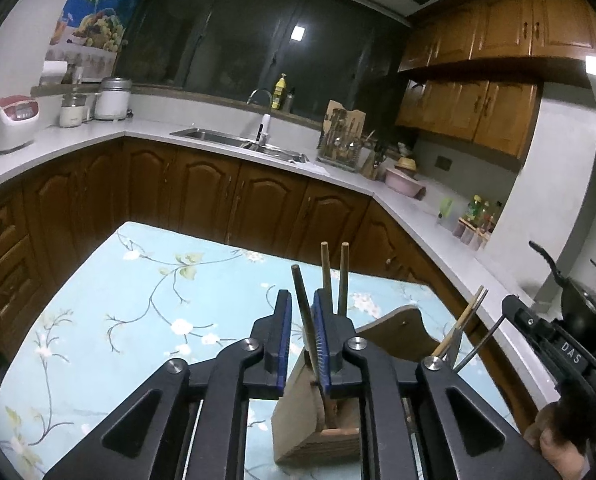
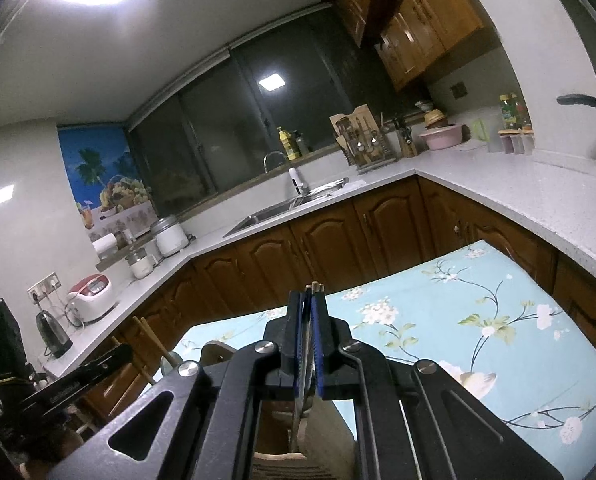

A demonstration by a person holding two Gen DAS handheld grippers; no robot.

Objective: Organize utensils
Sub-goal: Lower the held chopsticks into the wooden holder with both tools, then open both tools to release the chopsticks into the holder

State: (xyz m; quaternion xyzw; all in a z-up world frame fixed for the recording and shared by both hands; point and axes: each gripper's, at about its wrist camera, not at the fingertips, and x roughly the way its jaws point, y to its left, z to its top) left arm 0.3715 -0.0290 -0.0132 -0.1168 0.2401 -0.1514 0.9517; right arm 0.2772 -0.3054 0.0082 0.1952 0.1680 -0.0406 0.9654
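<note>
Left gripper (image 1: 301, 312) in its own view stands slightly parted, a dark flat utensil handle (image 1: 302, 304) rising between the blue pads, leaning on the right pad and clear of the left, over a wooden utensil holder (image 1: 317, 440) on the floral tablecloth (image 1: 138, 300); two wooden chopsticks (image 1: 335, 276) stand at one o'clock behind the fingers. Right gripper (image 2: 307, 312) in its view is nearly closed, a thin metal utensil (image 2: 303, 380) between its pads with chopstick tips (image 2: 313, 287) at twelve o'clock above, the wooden holder (image 2: 282, 468) beneath; whether the pads press it I cannot tell.
</note>
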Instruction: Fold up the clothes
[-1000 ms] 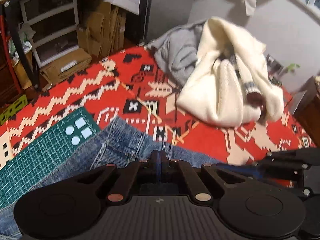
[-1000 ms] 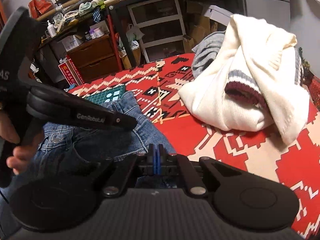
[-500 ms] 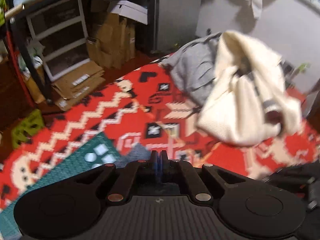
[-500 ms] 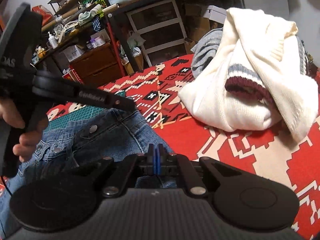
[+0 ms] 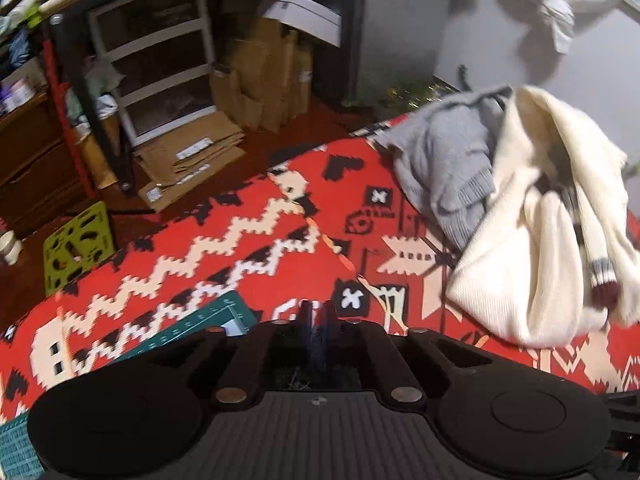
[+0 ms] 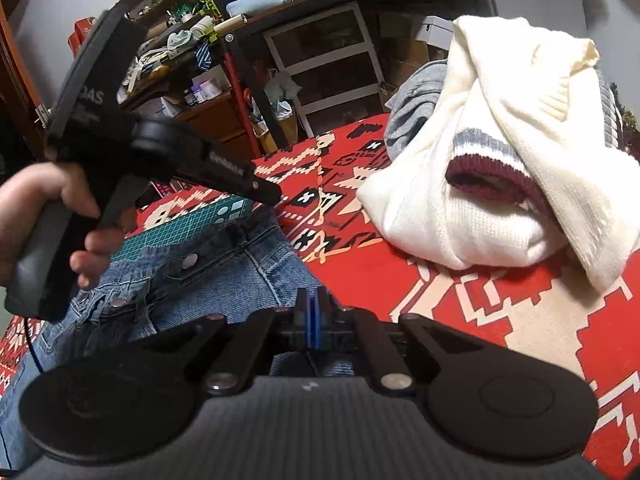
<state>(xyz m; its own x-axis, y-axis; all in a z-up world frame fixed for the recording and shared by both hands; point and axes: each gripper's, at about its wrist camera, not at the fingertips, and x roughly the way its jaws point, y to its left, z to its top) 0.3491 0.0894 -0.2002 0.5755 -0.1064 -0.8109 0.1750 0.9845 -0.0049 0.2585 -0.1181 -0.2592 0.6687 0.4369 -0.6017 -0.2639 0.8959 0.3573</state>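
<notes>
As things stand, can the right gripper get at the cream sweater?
Probably yes. Bare red blanket lies between the right gripper and the cream sweater, with nothing across the path. But its jaws are shut on the denim jeans, so it would have to let go first.

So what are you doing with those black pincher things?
A person is folding clothes on a red patterned blanket. The right gripper is shut on the blue denim jeans; the left gripper, held in a hand, hangs above them. A cream knit sweater and grey knit sweater wait unfolded.
</notes>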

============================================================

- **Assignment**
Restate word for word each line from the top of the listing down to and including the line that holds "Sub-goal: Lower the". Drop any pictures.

- **Expected answer**
A demonstration by a person holding two Gen DAS handheld grippers; no robot.

Objective: Organize utensils
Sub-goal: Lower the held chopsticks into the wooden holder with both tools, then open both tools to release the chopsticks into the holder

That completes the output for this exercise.